Здесь Иисус проводил все дни во время своего пребывания в Иерусалиме. На праздниках в этом городе происходило чрезвычайное стечение народа. Пилигримы группами в десять-двадцать человек заполоняли все и жили той беспорядочной толпой, в которой так нравится жить восточному человеку [428] . Иисус терялся в этой толпе, и его бедные галилеяне, группировавшиеся вокруг него, производили здесь мало впечатления. Вероятно, он чувствовал, что находится здесь среди враждебного мира, который отнесется к нему с полным презрением. Все, что он видел кругом себя, раздражало его. Самый храм, как и вообще всякие места, усиленно посещаемые благочестивыми людьми, представлял собой не слишком поучительное зрелище.
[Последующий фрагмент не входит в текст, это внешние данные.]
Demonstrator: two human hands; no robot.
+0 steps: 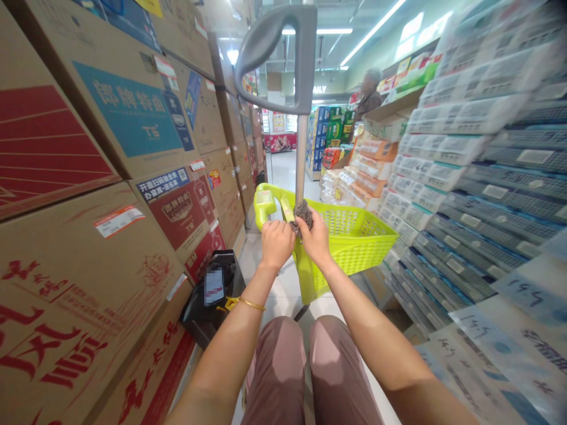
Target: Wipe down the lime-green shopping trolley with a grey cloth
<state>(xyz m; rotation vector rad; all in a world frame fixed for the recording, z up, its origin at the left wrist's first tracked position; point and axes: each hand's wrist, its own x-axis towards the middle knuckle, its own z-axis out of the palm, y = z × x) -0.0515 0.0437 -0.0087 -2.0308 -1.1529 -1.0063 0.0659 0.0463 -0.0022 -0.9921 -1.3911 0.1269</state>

Обряды богослужения сопровождались довольно отталкивающими подробностями, и особенно торговлей, ради которой в священной ограде устроился целый ряд лавок. Здесь продавали жертвенных животных; тут же были меняльные лавки; по временам можно было вообразить себя на базаре [429] . Низшие служители при храме, разумеется, исправляли свои обязанности со всей вульгарностью и отсутствием религиозного чувства, свойственными низшему духовенству всех времен. Это пренебрежительное и небрежное обращение с священными предметами оскорбляло религиозное чувство Иисуса, иногда доходившее до щепетильности (Мк.11:16). Он говорил, что дом молитвы обращен в притон воров. Однажды он не мог сдержать своего негодования, разогнал ударами бича из веревок этих низких продавцов и опрокинул их столы (Мф.21:12 и сл.; Мк.11:15 и сл.; Лк.19:45 и сл.; Ин.2:14 и сл.). Вообще он не любил храма. В усвоенном им культе своего Отца не было места этим сценам, годным для бойни. Все эти старинные иудейские установления ему не нравились, и он страдал, когда был вынужден сообразовываться с ними. Таким образом храм, или место его, не внушали каких-либо благочестивых чувств на первых порах христианства иудействующим христианам. Истинно новые люди испытывали отвращение к этой античной святыне. Константин и первые христианские императоры приказали сохранить языческие постройки Адриана [430] . Только враги христианства, вроде Юлиана, почитали это место [431] . Когда Омар вступил в Иерусалим, место, где находился храм, было преднамеренно загрязнено из ненависти к евреям [432] . И только ислам, то есть в некотором роде восстановление иудаизма в том, что в нем наиболее характерно для семитической расы, воздал ему почести. Это место всегда считалось антихристианским.
428
Josephus, Bell. Jud., II, 14, 3; VI, 9, 3. Ср. Пс.133 (Вульг. 132).
429
Вавил. Талмуд, Рош хашана, 31а; Синхедрин, 41а; Шаббат, 15а.
430
Stin. a Burdig. Hierus., стр. 152 (изд. Шотта); Иереним, In Is., II, 8; In Matth.,XXIV, 15.
431
Аммиан Марцеллин, XXIII, 1.
432
Евтихий, Ann., II, 286 и след. (Оксфорд, 1659).